将Timestamp转换为str值python pandas dataframe

Convert Timestamp to str value python pandas dataframe

我有数据框架看起来像这样

1
2
3
4
5
    Date        Player          Fee
0   2017-01-08  Steven Berghuis 6500000
1   2017-07-18  Jerry St.

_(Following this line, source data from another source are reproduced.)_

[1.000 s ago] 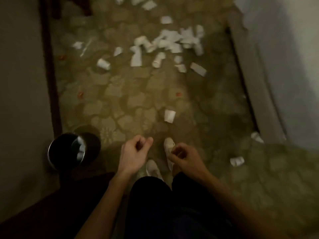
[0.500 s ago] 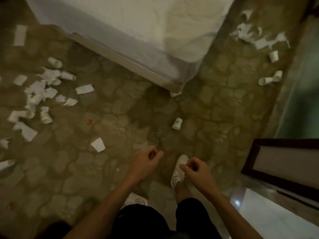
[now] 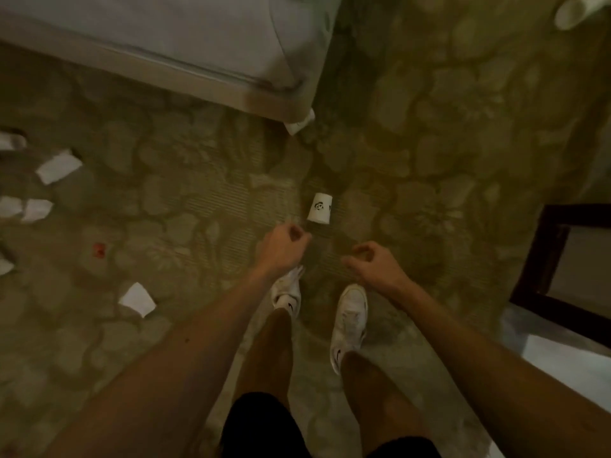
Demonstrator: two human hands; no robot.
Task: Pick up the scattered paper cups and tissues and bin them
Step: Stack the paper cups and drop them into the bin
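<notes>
A paper cup (image 3: 319, 208) lies on its side on the patterned carpet (image 3: 185, 206), just beyond the loosely curled, empty left hand (image 3: 281, 247) and right hand (image 3: 372, 264). Bare carpet surrounds it; the bed corner (image 3: 291, 94) lies beyond, tissues (image 3: 58, 166) well left, a dark frame (image 3: 542, 259) right.

The carpet (image 3: 185, 206) is showing an olive-green ground with a paler cobble-and-flower pattern and one small red spot (image 3: 98, 250). The cup (image 3: 319, 208) is showing white with a black printed mark. The tissues (image 3: 58, 166) are showing white. The shoes (image 3: 348, 320) are showing white with dark logos, the shorts (image 3: 261, 428) black, the bed (image 3: 185, 44) pale grey-white, the frame (image 3: 542, 259) dark brown.
</notes>
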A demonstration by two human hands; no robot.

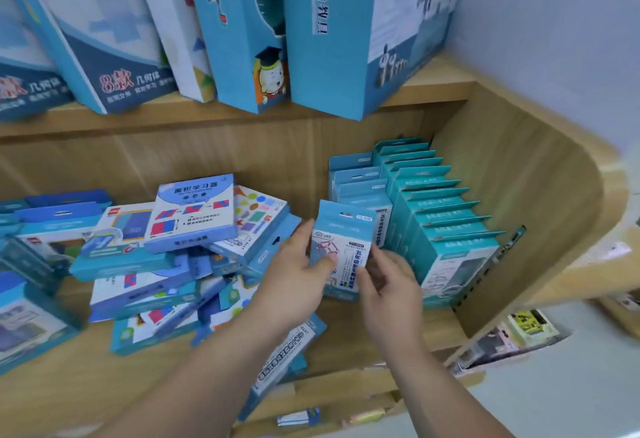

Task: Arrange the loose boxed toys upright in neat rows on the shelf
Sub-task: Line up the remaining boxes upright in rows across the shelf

Juste 4500000
2   2017-07-18  Ridgeciano Haps 600000
3   2017-01-07  Sofyan Amrabat  400000

如果符合条件,我想将每个日期值都更改为str

1
2
3
4
5
6
7
8
9
10
11
12
13
14
15
16
17
18
19
20
21
def is_in_range(x):
ses1 = pd.to_datetime('2013-02-01')
ses2 = pd.to_datetime('2014-02-01')
ses3 = pd.to_datetime('2015-02-01')
ses4 = pd.to_datetime('2016-02-01')
ses5 = pd.to_datetime('2017-02-01')
ses6 = pd.to_datetime('2018-02-01')

if x < ses1 :
     x = '2012-13'
if x > ses2 and x < ses3 :
     x = '2013-14'
if x > ses3 and x < ses4 :
     x = '2014-15'
if x > ses4 and x < ses5 :
     x = '2015-16'
if x > ses5 and x < ses6 :
     x = '2016-17'
return ses6
aj = ajax_t['Date'].apply(is_in_range)
aj

TypeError Traceback (most recent call last)
in ()
18 x = '2016-17'
19 return ses6
---> 20 aj = ajax_t['Date'].apply(is_in_range)
21 aj

/Library/Frameworks/Python.framework/Versions/3.5/lib/python3.5/site-packages/pandas/core/series.py
in apply(self, func, convert_dtype, args, **kwds) 2353
else: 2354 values = self.asobject
-> 2355 mapped = lib.map_infer(values, f, convert=convert_dtype) 2356 2357 if len(mapped) and
isinstance(mapped[0], Series):

pandas/_libs/src/inference.pyx in pandas._libs.lib.map_infer
(pandas/_libs/lib.c:66645)()

in is_in_range(x)
15 if x > ses4 and x < ses5 : 16 x = '2015-16' ---> 17 if x > ses5 and x < ses6 : 18 x = '2016-17' 19 return ses6

pandas/_libs/tslib.pyx in pandas._libs.tslib._Timestamp.richcmp
(pandas/_libs/tslib.c:20281)()

TypeError: Cannot compare type 'Timestamp' with type 'str'

我得到这个错误的任何建议,亲切地


使用pd.cut

1
2
3
4
5
6
7
8
9
10
11
12
13
14
15
16
ses1 = pd.to_datetime('2013-02-01')
ses2 = pd.to_datetime('2014-02-01')
ses3 = pd.to_datetime('2015-02-01')
ses4 = pd.to_datetime('2016-02-01')
ses5 = pd.to_datetime('2017-02-01')
ses6 = pd.to_datetime('2018-02-01')

pd.cut(df.Date,[ses1,ses2,ses3,ses4,ses5,ses6],labels=['2012-13','2013-14','2014-15','2015-16','2016-17'])


Out[1227]:
0    2015-16
1    2016-17
2    2016-17
3    2015-16
Name: Date, dtype: category

1
2
ses = pd.to_datetime(['2013-02-01','2014-02-01','2015-02-01','2016-02-01','2017-02-01','2018-02-01'])
pd.cut(df.Date,ses,labels=['2012-13','2013-14','2014-15','2015-16','2016-17'])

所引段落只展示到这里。